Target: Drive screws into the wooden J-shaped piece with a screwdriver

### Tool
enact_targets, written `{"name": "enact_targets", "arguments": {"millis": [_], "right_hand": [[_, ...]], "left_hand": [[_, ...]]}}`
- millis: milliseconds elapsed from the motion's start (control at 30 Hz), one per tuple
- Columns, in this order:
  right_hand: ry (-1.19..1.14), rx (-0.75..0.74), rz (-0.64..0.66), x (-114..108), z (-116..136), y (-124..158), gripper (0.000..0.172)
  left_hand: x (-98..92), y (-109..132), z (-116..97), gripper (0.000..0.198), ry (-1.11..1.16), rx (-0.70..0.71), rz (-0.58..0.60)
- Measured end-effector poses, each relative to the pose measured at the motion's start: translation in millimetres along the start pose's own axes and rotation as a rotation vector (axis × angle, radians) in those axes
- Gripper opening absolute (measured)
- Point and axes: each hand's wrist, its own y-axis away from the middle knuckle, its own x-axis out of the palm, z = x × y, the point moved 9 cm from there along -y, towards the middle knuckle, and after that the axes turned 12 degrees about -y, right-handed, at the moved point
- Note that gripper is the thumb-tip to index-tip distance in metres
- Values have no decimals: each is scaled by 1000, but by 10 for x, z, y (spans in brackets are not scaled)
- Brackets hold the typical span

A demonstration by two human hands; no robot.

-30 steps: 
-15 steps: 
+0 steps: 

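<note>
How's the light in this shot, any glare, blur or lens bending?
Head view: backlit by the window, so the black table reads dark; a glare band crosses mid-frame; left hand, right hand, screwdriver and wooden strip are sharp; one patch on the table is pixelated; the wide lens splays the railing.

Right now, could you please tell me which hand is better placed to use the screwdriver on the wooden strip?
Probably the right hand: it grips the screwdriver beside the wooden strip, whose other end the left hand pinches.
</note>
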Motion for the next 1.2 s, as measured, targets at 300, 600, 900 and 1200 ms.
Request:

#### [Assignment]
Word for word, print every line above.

#### [The completed task]
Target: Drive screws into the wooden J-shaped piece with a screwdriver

### Tool
enact_targets, written `{"name": "enact_targets", "arguments": {"millis": [_], "right_hand": [[_, ...]], "left_hand": [[_, ...]]}}`
- millis: milliseconds elapsed from the motion's start (control at 30 Hz), one per tuple
- Columns, in this order:
  right_hand: ry (-1.19..1.14), rx (-0.75..0.74), rz (-0.64..0.66), x (-114..108), z (-116..136), y (-124..158), gripper (0.000..0.172)
  left_hand: x (-98..92), y (-109..132), z (-116..97), gripper (0.000..0.198), ry (-1.11..1.16), rx (-0.70..0.71), rz (-0.58..0.60)
- Measured end-effector poses, each relative to the pose measured at the motion's start: translation in millimetres along the start pose's own axes and rotation as a rotation vector (axis × angle, radians) in those axes
- Gripper opening absolute (measured)
- Point and axes: each hand's wrist, its own y-axis away from the middle knuckle, its own x-axis out of the palm, z = x × y, the point moved 9 cm from there along -y, towards the middle knuckle, and after that the axes turned 12 degrees about -y, right-handed, at the moved point
- Note that gripper is the thumb-tip to index-tip distance in metres
- Values have no decimals: each is scaled by 1000, but by 10 for x, z, y (spans in brackets are not scaled)
- Brackets hold the typical span

A demonstration by two human hands; no robot.

-30 steps: 
-15 steps: 
+0 steps: 

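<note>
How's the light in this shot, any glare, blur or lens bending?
Head view: backlit by the window, so the black table reads dark; a glare band crosses mid-frame; left hand, right hand, screwdriver and wooden strip are sharp; one patch on the table is pixelated; the wide lens splays the railing.

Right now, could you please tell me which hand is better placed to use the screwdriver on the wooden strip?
Probably the right hand: it grips the screwdriver beside the wooden strip, whose other end the left hand pinches.
</note>
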Motion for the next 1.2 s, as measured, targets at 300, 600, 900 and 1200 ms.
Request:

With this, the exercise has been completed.